𝗝𝘂𝗻𝗶𝗽𝗲𝗿 – By law, gin must be made with juniper berries. It is the only required botanical. Juniper is known for its piney and herbaceous qualities, however, there are many varieties. We tend to select juniper from the Mediterranean for more fruity and floral qualities.
𝗖𝗼𝗿𝗶𝗮𝗻𝗱𝗲𝗿 – One of the most common botanicals in gin, coriander complements juniper with a bright citrus aroma and taste, similar to lemon balm but less herbaceous.
𝗟𝗶𝗰𝗼𝗿𝗶𝗰𝗲 𝗥𝗼𝗼𝘁 – Not to be confused with the flavor of licorice candies, licorice root adds a subtle sweetness and roundness when used sparingly, in addition to light earthy flavors.

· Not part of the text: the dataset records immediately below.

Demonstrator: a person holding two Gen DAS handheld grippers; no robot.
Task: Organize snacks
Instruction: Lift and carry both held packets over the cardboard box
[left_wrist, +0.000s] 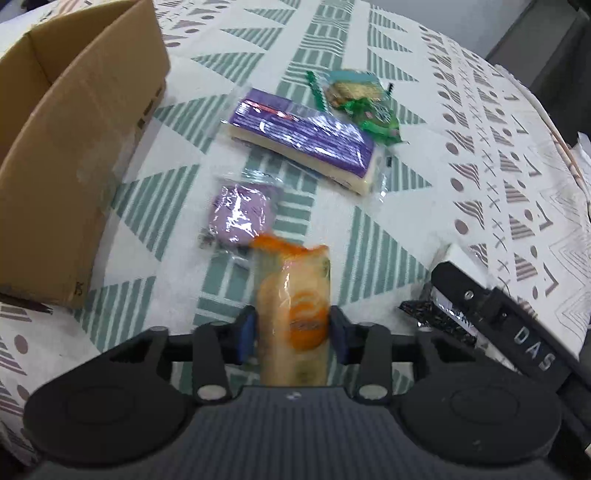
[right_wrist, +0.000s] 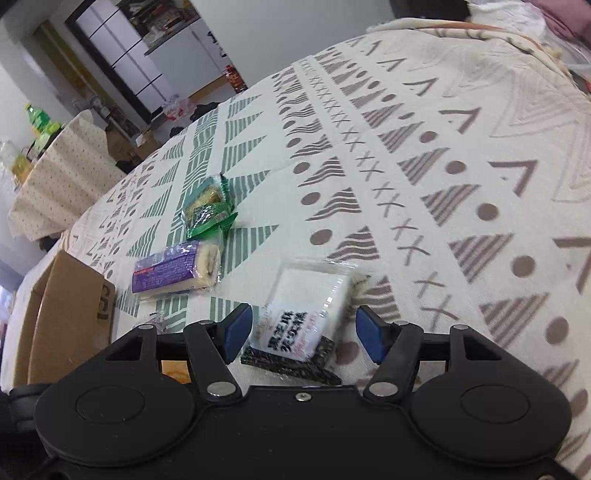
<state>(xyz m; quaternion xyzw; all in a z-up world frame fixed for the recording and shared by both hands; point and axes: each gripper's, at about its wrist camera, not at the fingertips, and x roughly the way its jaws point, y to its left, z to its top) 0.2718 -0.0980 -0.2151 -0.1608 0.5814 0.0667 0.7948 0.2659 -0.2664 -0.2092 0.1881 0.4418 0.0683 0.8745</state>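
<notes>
Left hand-held gripper (left_wrist: 291, 332) is clamping our orange snack pack (left_wrist: 293, 306) above the table (left_wrist: 388, 236); we are judging it should swing over the cardboard box (left_wrist: 74, 155) before releasing. Right hand-held gripper (right_wrist: 304, 328) is straddling the white snack (right_wrist: 303, 314), jaws apart.

- The left tool (left_wrist: 291, 334) was clamped on an orange-and-cream snack packet (left_wrist: 293, 314), its blue pads (left_wrist: 246, 334) pressed against both sides of the wrapper.
- The right tool (right_wrist: 304, 328) stood spread wide, its blue pads (right_wrist: 369, 334) clear of the white snack packet (right_wrist: 306, 314) lying between them.
</notes>
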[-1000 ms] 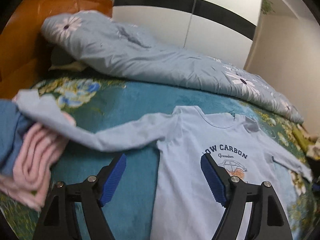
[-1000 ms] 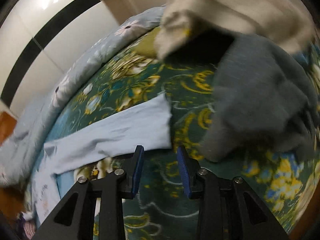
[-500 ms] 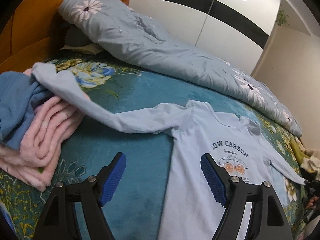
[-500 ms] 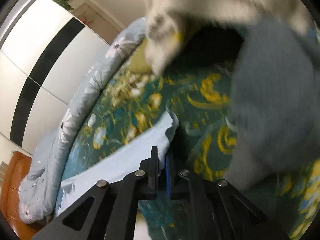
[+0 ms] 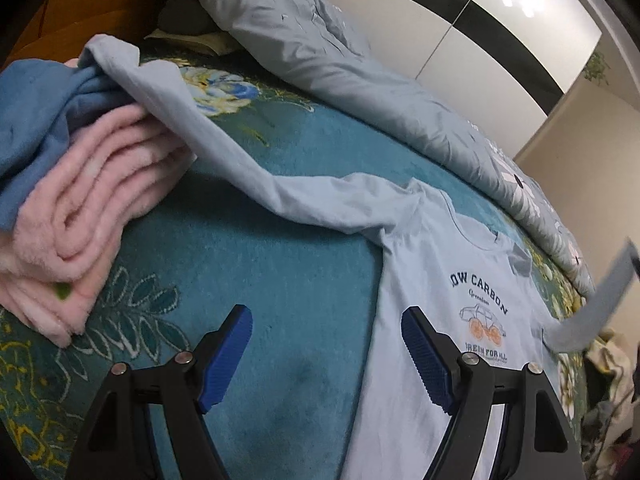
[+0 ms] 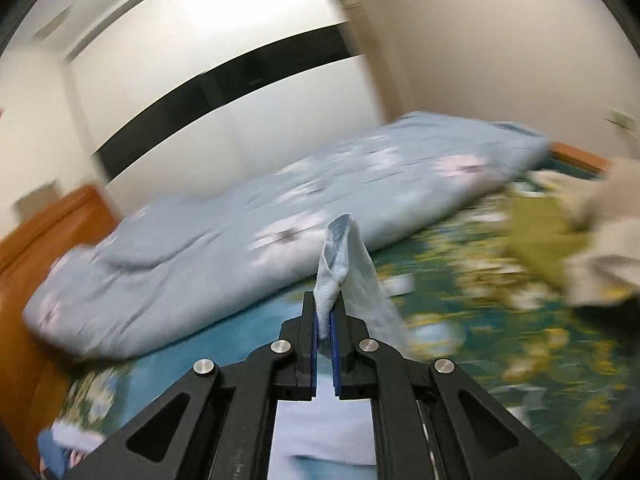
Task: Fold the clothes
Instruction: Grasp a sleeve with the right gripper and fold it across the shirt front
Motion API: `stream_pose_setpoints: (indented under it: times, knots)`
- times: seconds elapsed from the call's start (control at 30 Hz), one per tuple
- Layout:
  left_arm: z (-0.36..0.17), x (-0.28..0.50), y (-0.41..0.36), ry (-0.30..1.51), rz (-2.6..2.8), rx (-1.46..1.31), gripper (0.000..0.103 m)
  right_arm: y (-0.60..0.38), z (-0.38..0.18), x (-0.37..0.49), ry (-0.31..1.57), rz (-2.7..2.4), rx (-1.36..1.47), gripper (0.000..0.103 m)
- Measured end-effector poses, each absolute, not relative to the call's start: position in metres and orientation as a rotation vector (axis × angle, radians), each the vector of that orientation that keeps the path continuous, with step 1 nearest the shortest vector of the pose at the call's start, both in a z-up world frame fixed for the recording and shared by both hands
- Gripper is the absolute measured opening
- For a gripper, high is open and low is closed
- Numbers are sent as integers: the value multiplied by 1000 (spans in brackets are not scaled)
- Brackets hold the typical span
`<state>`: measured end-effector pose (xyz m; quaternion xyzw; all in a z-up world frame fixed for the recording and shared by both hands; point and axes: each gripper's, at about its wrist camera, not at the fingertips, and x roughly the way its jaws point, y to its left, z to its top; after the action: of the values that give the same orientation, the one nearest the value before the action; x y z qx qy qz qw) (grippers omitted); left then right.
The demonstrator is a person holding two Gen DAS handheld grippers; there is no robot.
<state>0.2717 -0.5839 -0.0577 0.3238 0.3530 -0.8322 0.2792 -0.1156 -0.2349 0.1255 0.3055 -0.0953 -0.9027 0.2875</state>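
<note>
Teal floral bedspread (image 5: 280, 280): pale-blue long-sleeve shirt (image 5: 432, 320) spread flat. Right gripper (image 6: 325, 316) pinches its sleeve cuff (image 6: 340, 252); left gripper (image 5: 326, 354) jaws wide, empty.

A pale blue long-sleeved shirt (image 5: 412, 380) lies face up on the bed (image 5: 280, 280), its chest printed with "CARBON" and a small car. One sleeve (image 5: 224, 152) stretches flat over a folded pink garment (image 5: 80, 216); the other sleeve's cuff (image 6: 344, 264) is raised off the bed, pinched in the right claw (image 6: 325, 320).
</note>
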Motion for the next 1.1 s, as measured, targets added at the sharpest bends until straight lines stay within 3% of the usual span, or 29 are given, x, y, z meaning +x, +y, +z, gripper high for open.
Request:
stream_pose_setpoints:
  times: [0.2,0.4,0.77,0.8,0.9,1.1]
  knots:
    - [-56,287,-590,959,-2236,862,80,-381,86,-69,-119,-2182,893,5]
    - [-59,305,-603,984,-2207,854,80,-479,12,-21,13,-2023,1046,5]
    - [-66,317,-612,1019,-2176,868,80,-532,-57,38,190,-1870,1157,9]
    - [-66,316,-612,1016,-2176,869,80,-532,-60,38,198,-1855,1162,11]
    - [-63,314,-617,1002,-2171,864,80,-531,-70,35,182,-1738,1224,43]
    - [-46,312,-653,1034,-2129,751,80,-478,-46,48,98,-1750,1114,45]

𝗢𝗿𝗿𝗶𝘀 𝗥𝗼𝗼𝘁 – Another common ingredient, this is the dried root of the iris flower with a subtle floral aroma. It has been used as a fixative in the perfume industry and spirits industry alike, keeping aromatic compounds from volatilizing too quickly.

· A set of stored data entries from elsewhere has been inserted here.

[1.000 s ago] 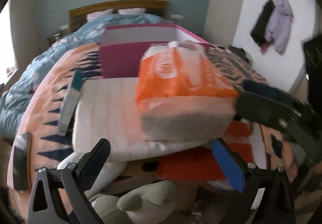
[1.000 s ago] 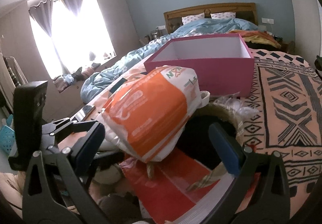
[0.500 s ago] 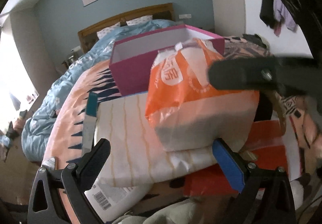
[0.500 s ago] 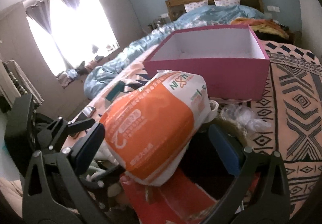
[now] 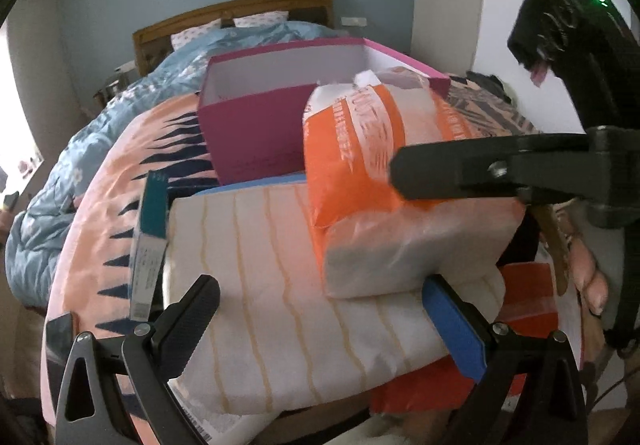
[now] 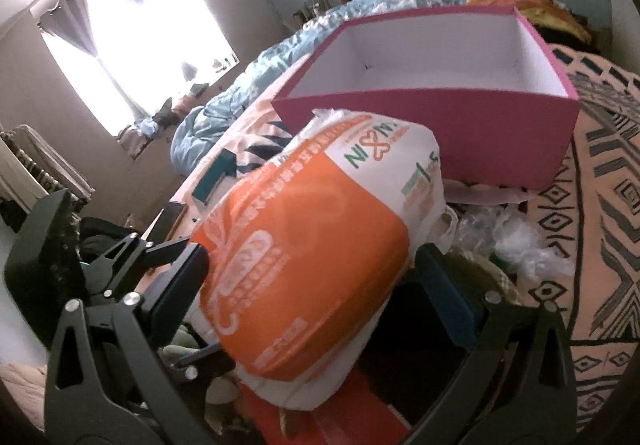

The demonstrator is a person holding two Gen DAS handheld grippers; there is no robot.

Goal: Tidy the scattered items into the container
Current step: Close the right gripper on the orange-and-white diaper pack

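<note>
An orange-and-white soft pack [image 6: 304, 269] sits between the fingers of my right gripper [image 6: 310, 277], which is shut on it and holds it tilted just short of the pink box [image 6: 440, 133]. The box is open at the top and its white inside is bare. In the left wrist view the orange pack [image 5: 372, 165] lies over a white pack with yellow stripes [image 5: 280, 285], with one of the right gripper's fingers [image 5: 460, 173] across its side. My left gripper [image 5: 320, 309] is open, its tips over the near end of the striped pack. The pink box [image 5: 248, 133] stands beyond.
A long teal carton [image 5: 154, 205] lies left of the striped pack. A red packet [image 5: 524, 309] shows at the right, by a person's fingers [image 5: 588, 277]. Crumpled clear plastic [image 6: 512, 237] lies near the box. A blue duvet [image 5: 60, 185] covers the bed's left side.
The right gripper has carried the orange pack upward and nearer the pink box, and its finger now crosses the left wrist view. The left gripper has stayed over the striped pack.
</note>
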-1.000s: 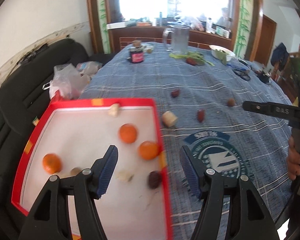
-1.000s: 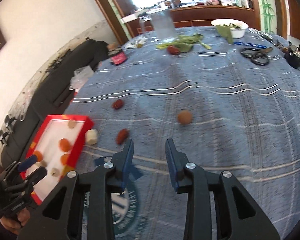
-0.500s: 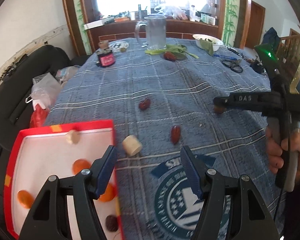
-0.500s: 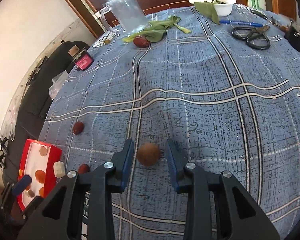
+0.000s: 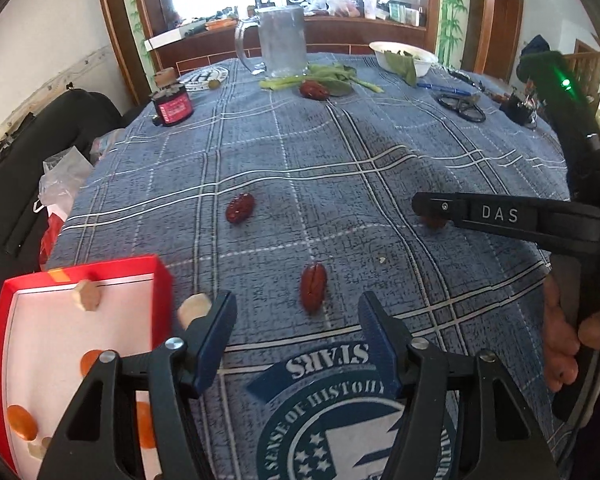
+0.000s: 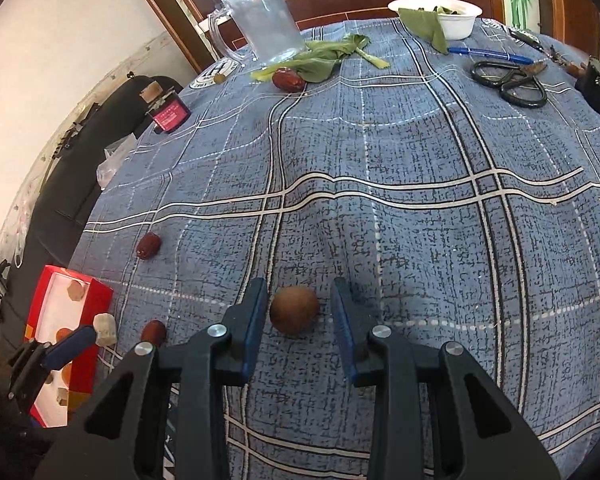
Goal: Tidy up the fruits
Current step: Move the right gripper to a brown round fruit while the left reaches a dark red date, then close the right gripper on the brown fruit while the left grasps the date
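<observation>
A blue plaid cloth (image 6: 420,160) is covering the counter, the red tray (image 5: 4,320) is holding oranges (image 5: 20,420) at its left edge, and both tools are standing apart, the right tool (image 6: 298,316) flanking a brown fruit (image 6: 294,309), the left tool (image 5: 296,336) near a red date (image 5: 313,286).

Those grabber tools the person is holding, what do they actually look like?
Each is a black plastic frame with silver rivets and two fingers faced with ribbed dark-blue pads. The left gripper matches the right gripper. Seen from the side, the right one bears white "DAS" lettering, a green light and a thin black cable.
</observation>
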`<state>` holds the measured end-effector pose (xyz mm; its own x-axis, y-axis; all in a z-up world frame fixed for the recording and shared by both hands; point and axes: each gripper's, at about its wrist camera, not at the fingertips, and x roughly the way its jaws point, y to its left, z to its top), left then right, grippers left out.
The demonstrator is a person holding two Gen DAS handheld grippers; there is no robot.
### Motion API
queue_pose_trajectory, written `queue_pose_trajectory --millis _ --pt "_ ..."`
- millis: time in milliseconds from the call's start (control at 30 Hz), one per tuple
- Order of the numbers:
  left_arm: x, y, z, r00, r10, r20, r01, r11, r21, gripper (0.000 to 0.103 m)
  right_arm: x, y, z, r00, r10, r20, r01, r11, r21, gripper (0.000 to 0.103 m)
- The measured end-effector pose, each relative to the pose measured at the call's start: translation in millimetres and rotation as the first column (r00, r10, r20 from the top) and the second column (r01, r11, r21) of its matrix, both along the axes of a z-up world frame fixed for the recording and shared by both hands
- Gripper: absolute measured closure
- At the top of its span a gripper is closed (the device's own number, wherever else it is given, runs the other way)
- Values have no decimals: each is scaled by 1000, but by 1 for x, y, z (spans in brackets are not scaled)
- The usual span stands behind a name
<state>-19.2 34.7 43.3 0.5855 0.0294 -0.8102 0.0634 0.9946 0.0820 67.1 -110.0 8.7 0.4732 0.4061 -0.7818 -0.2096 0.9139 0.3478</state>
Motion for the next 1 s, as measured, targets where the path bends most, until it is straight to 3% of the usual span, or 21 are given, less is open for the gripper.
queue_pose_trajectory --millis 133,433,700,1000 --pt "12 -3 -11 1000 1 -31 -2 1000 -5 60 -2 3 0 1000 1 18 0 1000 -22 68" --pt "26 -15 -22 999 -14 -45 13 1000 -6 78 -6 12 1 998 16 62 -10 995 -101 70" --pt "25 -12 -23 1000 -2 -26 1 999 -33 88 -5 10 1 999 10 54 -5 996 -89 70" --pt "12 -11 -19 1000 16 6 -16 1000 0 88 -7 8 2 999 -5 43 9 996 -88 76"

𝗔𝗻𝗴𝗲𝗹𝗶𝗰𝗮 𝗥𝗼𝗼𝘁 – Long used as a bittering agent and base component in botanical bills, angelica root offers an earthy, woody profile with sweet aromatics.
𝗢𝗿𝗮𝗻𝗴𝗲 𝗣𝗲𝗲𝗹 – Gin and citrus go hand in hand. Dried orange peel adds sweetness and slight bitterness in addition to citrus notes.

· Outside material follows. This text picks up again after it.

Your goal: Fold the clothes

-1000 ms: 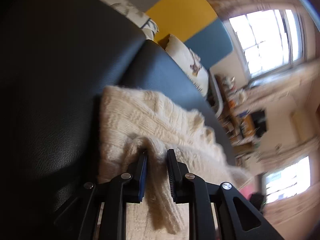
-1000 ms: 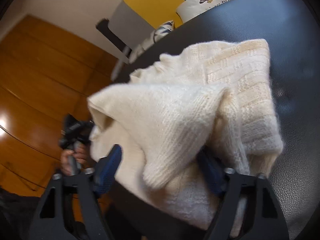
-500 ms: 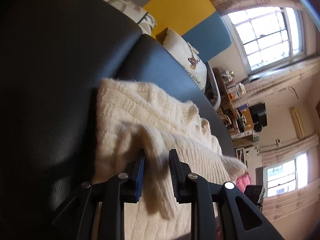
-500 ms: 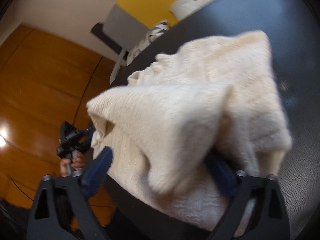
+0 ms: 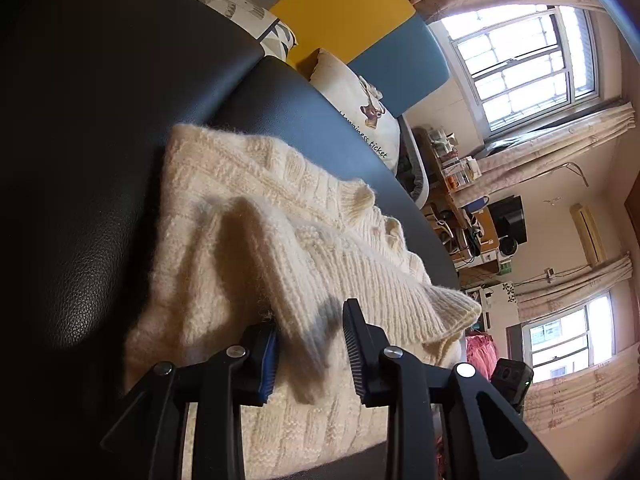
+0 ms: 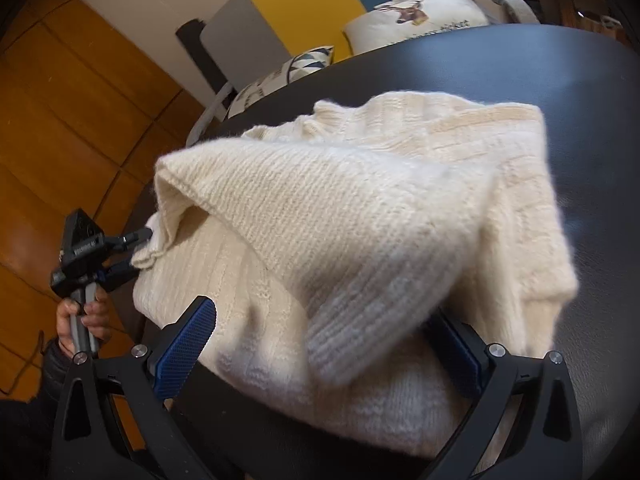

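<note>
A cream knit sweater (image 5: 248, 208) lies folded on a black leather surface (image 5: 80, 160). My left gripper (image 5: 310, 336) is at its near edge and its jaws are opening. A loose fold of knit hangs between them, and the right pad stands apart from it. In the right wrist view the sweater (image 6: 360, 208) has a sleeve laid across its top. My right gripper (image 6: 320, 316) stands wide open around the sleeve's cuff end without pressing it, its right finger partly hidden by knit. The left gripper (image 6: 136, 248) shows at the sweater's left edge, held by a hand (image 6: 82, 316).
Printed cushions (image 5: 356, 108) and yellow and blue panels (image 5: 340, 0) stand beyond the leather surface (image 6: 580, 100). A wooden floor (image 6: 60, 120) lies off its left edge. A cluttered desk (image 5: 460, 200) and windows are farther back.
The left jaws have widened and let the pinched fold go slack. The right jaws have spread from around the sleeve to fully wide and drawn back a little.
</note>
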Motion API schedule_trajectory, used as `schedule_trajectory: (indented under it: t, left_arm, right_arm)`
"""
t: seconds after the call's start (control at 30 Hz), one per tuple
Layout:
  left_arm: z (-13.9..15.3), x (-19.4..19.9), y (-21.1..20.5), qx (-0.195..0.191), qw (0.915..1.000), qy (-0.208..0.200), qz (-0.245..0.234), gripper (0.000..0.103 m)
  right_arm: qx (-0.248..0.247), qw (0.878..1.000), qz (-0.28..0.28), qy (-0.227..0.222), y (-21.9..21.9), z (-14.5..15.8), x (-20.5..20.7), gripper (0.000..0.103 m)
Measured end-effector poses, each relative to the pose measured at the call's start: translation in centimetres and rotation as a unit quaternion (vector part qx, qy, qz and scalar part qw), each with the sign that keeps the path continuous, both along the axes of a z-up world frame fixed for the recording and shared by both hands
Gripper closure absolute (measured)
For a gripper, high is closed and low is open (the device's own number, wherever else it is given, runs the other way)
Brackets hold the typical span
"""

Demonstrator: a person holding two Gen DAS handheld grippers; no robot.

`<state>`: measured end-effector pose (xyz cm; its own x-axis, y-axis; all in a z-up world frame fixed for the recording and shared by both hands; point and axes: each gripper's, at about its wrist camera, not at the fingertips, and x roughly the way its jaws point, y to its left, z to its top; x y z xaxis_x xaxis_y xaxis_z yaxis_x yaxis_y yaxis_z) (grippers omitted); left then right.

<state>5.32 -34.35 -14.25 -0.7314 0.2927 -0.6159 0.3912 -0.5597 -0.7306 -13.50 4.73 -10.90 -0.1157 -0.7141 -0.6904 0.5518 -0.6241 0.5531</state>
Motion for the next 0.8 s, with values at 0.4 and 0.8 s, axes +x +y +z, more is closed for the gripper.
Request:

𝗟𝗲𝗺𝗼𝗻 𝗣𝗲𝗲𝗹 – Working in tandem with orange peel, dried lemon peel brightens the gin with citrus notes and a slight bitterness.
𝗖𝗮𝘀𝘀𝗶𝗮 𝗕𝗮𝗿𝗸 – The bark of this tree, native to warm East Asian climates, tastes like sweet cinnamon.
𝗖𝘂𝗯𝗲𝗯 𝗕𝗲𝗿𝗿𝘆 – Also called the “tailed pepper,” this peppercorn offers aromatics of black pepper and clove.
𝗚𝗿𝗮𝗶𝗻𝘀 𝗼𝗳 𝗣𝗮𝗿𝗮𝗱𝗶𝘀𝗲 – A peppercorn native to West Africa, this botanical smells lightly of ginger and lends a subtle heat and drying effect to the palate.